Mary Kelly - Post-Partum Document:
Documentations I-III
at ICA, London (1976)

Art Design Publicity 3(2) - Totally Walker | Published 01 February 2010
Page 4 of 4

A proportion of Feminist artists and critics continue to believe that Mary Kelly’s art is too complex and cerebral for the vast majority of women to understand and that therefore it is only appreciated by a small, educated elite. Kelly’s response to this criticism is to deny that there is any homogeneous mass audience for an artist to address: “You can’t make art for everyone.” She sees her audience as quite specific, that is, “the Women’s Movement, other women artists and people generally interested in the issue of patriarchy”.

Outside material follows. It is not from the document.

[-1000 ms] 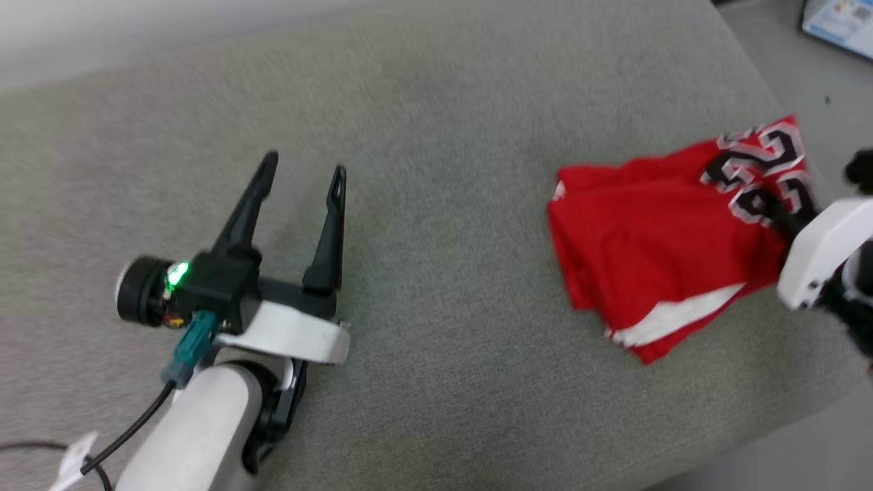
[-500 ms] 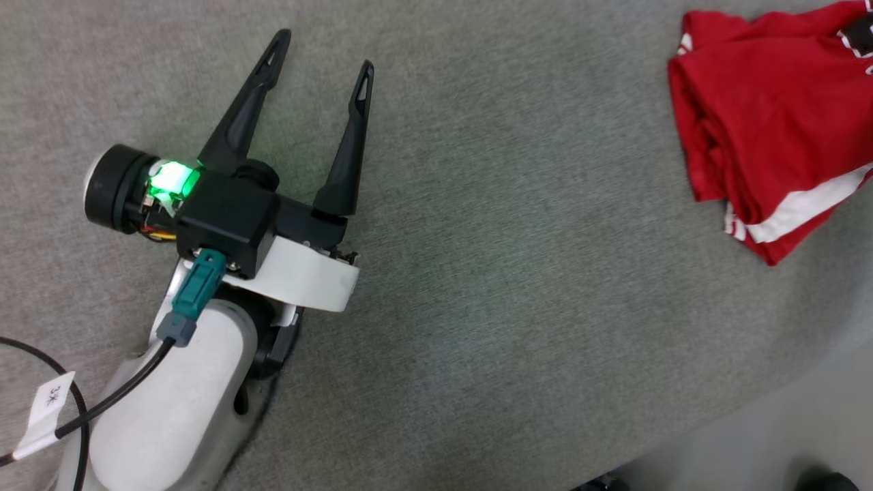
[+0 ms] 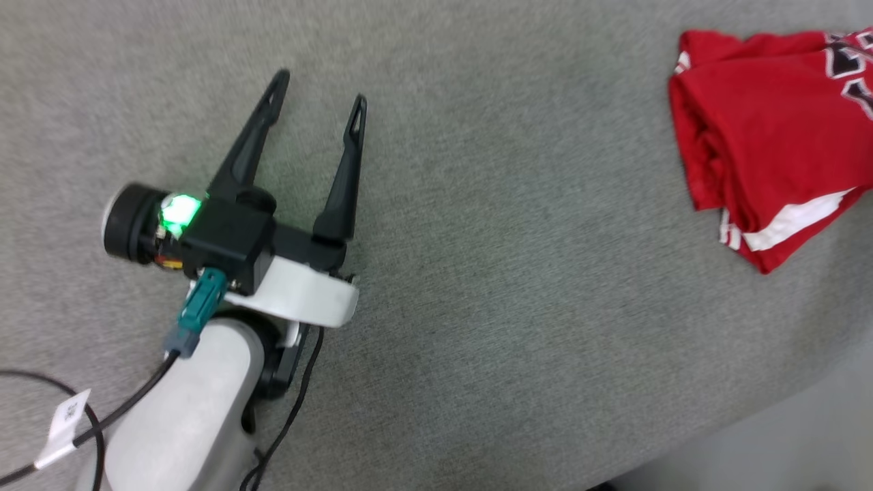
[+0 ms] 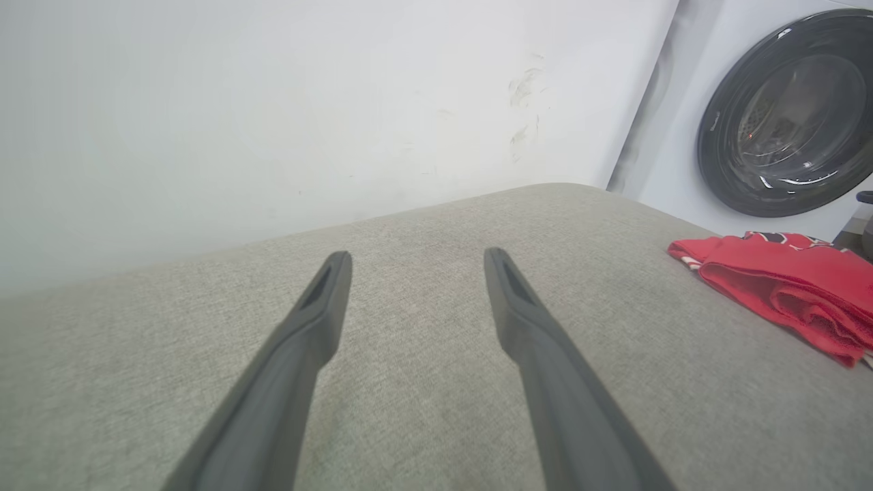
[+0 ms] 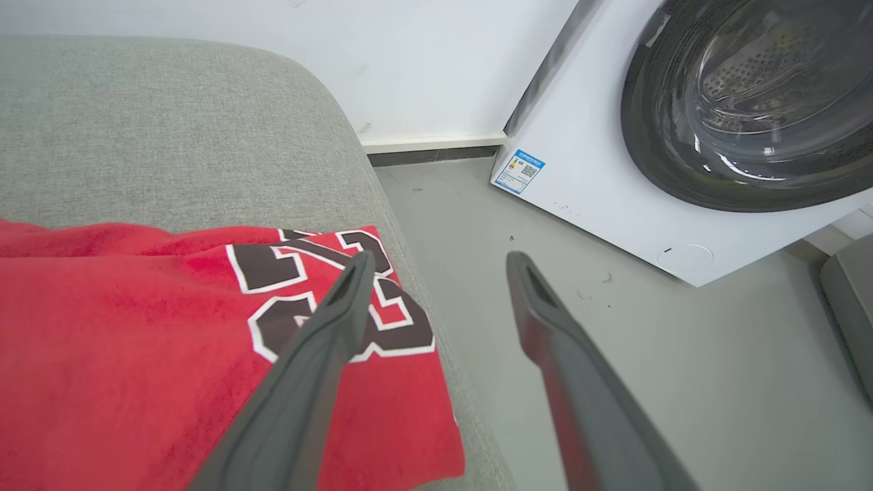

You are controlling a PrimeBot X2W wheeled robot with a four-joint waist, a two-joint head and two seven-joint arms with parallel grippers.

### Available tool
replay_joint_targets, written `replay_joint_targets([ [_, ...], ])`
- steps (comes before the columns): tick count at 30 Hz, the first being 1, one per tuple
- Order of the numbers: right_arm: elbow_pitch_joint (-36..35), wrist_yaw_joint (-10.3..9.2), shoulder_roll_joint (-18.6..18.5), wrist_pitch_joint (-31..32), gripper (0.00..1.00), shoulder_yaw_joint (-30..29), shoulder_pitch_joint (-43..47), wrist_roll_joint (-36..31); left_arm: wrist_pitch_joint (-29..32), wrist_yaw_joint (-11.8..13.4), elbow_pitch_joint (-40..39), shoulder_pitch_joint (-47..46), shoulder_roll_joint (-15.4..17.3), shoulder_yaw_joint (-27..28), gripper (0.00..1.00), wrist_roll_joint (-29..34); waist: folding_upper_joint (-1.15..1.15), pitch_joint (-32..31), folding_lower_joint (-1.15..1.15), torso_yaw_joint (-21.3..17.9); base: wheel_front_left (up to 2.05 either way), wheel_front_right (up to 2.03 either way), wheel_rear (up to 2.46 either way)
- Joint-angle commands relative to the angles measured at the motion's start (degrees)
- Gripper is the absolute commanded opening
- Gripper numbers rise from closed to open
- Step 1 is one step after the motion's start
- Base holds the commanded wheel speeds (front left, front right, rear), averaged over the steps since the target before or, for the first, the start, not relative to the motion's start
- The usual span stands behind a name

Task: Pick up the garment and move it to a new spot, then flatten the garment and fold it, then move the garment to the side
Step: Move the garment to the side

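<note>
My left fingers (image 3: 349, 146) stand wide apart with nothing between them, held over the grey upholstered surface (image 3: 491, 286) at about 9 o'clock in the head view, tips aimed toward 12 o'clock. A green light (image 3: 179, 208) glows on the wrist behind them, and a black cable (image 3: 290, 416) hangs beside my pale forearm, with a small white tag (image 3: 68, 412) at 8 o'clock. In the left wrist view the same left fingers (image 4: 320, 320) reach out over bare grey fabric toward a white wall (image 4: 273, 102).

The garment (image 3: 757, 157) lies folded on the surface, out at 2 o'clock in the head view and well apart from my left fingers: red cloth in stacked layers, a white band along its 5 o'clock edge and black white-outlined lettering at its 1 o'clock corner. From the left wrist it shows as a low red bundle (image 4: 784, 279) at 3 o'clock, near the surface's far end, with a washing machine (image 4: 791, 116) behind it.

My right fingers (image 5: 341, 307) are also spread, gripping nothing. One crosses in front of the garment's lettering (image 5: 136, 327); I cannot tell whether it touches the cloth. The other hangs past the surface's rounded edge, over the grey floor (image 5: 682, 354), with the washing machine at 1 o'clock.
</note>
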Motion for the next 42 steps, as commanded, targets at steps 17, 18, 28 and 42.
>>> replay_joint_targets([
  [17, -22.86, -0.06, 10.58, 2.83, 1.0, -3.11, 25.73, -4.7, -7.39, 4.03, 6.66, 16.77, -3.57, 5.17, 1.0, -8.47, 0.0, -20.64, 0.0, 5.31, 0.0, 0.0, 0.0],
  [18, -24.53, -0.05, 11.73, 3.49, 1.0, -3.45, 27.4, -4.88, -7.5, 3.94, 6.85, 17.41, -3.74, 5.42, 1.0, -8.71, 0.0, -21.25, 0.0, 5.9, 0.0, 0.0, 0.0],
  [28, -39.43, -0.05, 20.45, 8.28, 1.0, -5.27, 39.45, -6.2, -8.22, 3.77, 8.55, 22.97, -4.23, 7.91, 1.0, -10.22, 0.0, -27.36, 0.0, 13.11, 0.0, 0.0, 0.0],
  [42, -57.91, -0.05, 24.38, 12.34, 1.0, -4.67, 50.01, -8.81, -8.33, 2.29, 8.41, 29.18, -3.62, 10.35, 1.0, -9.33, 0.0, -33.1, 0.0, 18.43, 0.0, 0.0, 0.0],
])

Another charge levelled at Mary Kelly’s work— and Conceptual art in general— is that it lacks visual and tactile appeal. For instance, in 1979 the critic Peter Fuller dismissed Post-Partum Document as “obsessive, aesthetically dead, forensic ramblings”. Some years later Edward Lucie-Smith remarked: “Its aesthetic content, in any conventional sense of the term, is almost nil.” Her supporters, however, argue that it does have aesthetic qualities but that they are subtle ones compared to those found in a brightly coloured painting. (Long-established art forms such as painting and sculpture were deliberately rejected by some Feminist artists in the 1970s because of their historical and msculine connotations.)

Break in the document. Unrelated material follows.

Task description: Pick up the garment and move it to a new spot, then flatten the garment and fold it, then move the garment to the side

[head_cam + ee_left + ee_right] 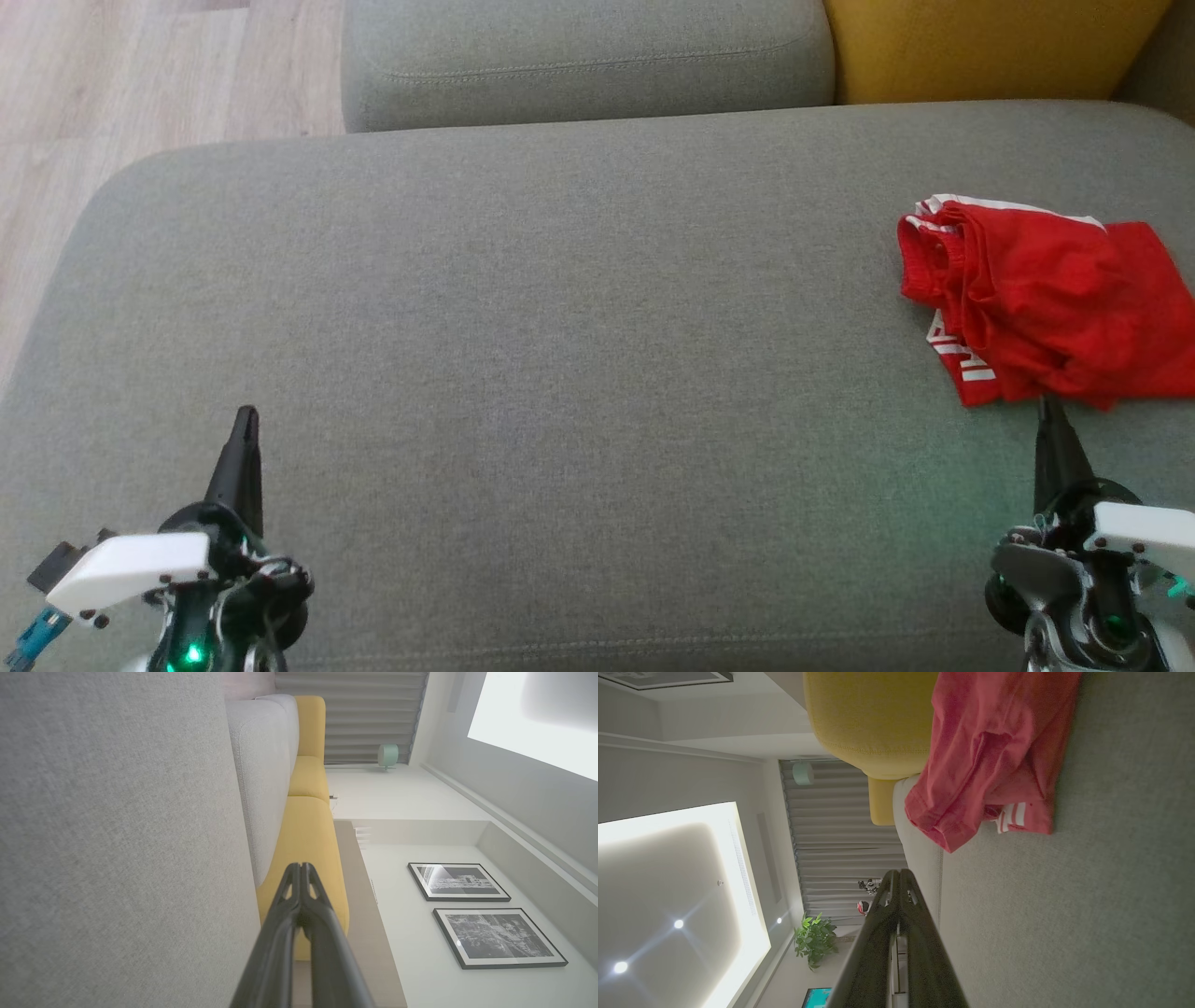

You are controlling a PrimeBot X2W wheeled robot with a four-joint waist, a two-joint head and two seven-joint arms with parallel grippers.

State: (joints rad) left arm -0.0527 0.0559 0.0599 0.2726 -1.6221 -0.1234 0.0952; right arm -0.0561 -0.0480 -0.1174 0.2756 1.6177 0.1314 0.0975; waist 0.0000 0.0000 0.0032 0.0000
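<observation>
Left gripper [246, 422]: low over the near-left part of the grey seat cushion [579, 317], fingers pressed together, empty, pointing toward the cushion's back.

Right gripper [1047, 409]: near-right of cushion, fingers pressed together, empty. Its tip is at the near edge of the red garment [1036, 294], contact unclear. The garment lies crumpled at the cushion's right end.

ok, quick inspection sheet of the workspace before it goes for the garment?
surface: grey seat cushion, flat fabric.
job's things: red garment with white stripes, crumpled, at the cushion's right side.
clutter: nothing seen.
grippers: left gripper shut, empty, over the cushion's near left; right gripper shut, empty, tip at the garment's near edge, contact unclear.
cables: nothing seen.
surroundings: grey back cushion, yellow cushion, wood floor at left; framed pictures on the wall.
</observation>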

Mary Kelly herself told Terence Maloon: “The formal qualities of typed script are very important, as well as the internal construction of the document.” As far as she was concerned, the items on display in the ICA were fetish objects which had displaced the mother’s fetishisation of the child. She added: “It’s almost comical in that the value of the objects is minimal in any commercial sense, yet their affective value... is maximum for me.” She has also stated: “For me it’s absolutely crucial that this kind of pleasure in the text, in the objects themselves, should engage the viewer, because there’s no point at which it can become a deconstructed critical engagement if the viewer is not first... drawn into the work.”

Whatever one’s opinion is regarding the aesthetic qualities of Post-Partum Document, it was a challenging intellectual exhibit that subsequently proved to be highly influential within Feminist circles. The sheer quantity of commentary it has generated is surely proof of its significance. Mary Kelly’s ICA show did not deserve to be trivialised by the popular press as simply a display of “dirty nappies”. Yet again it was the unusual material presented by a radical artist which distrubed those suspicious of all new developments in fine art. The presence of the nappy-liners provided them with an excuse not to engage with the substance of the Post-Partum Document exhibit and the important social issues that it raised.

Notes:
> Mary Kelly. Footnotes and Bibliography, Post-Partum Document. (London: ICA, 1976).
> Roger Bray. “On Show at ICA ... dirty nappies!”, Evening Standard, (14 October 1976).
> F. Robertson. “Soiled Nappies ‘Are Art’”. Daily Telegraph, (15 October 1976).
> Jane Kelly. “Mary Kelly”. Studio International, 193 / 985, (January/February 1977), pp. 55-6.
> Jane Kelly. “Mary Kelly”. Studio International, 193 / 987, (March 1977), pp. 186-8.
> Terence Maloon. “Mary Kelly” (Interview). Artscribe, 13, (August 1978), pp. 16-19.
> Peter Fuller. Beyond the Crisis in Art. (London: Writers & Readers, 1980), p. 165.
> Mary Kelly. Post-Partum Document. (London: Routledge & Kegan Paul, 1983).
> Hilary Robinson (Ed.). Visibly Female: Feminism and Art: An Anthology. (London: Camden Press, 1987), (reprints Spare Rib articles from three issues 1976-77), pp. 100-5.
> Mara R. Witzling (Ed.). Voicing Today’s Visions: Writings by Contemporary Women Artists. (London: The Women’s Press, 1994), pp. 198-219.
> Edward Lucie-Smith. Art Today (London: Phaidon Press, 1995).
> Mary Kelly. Imaging Desire. (Cambridge, MA and London: MIT Press, 1996).
> Margaret Iverson & others. Mary Kelly. (London: Phaidon Press, 1997).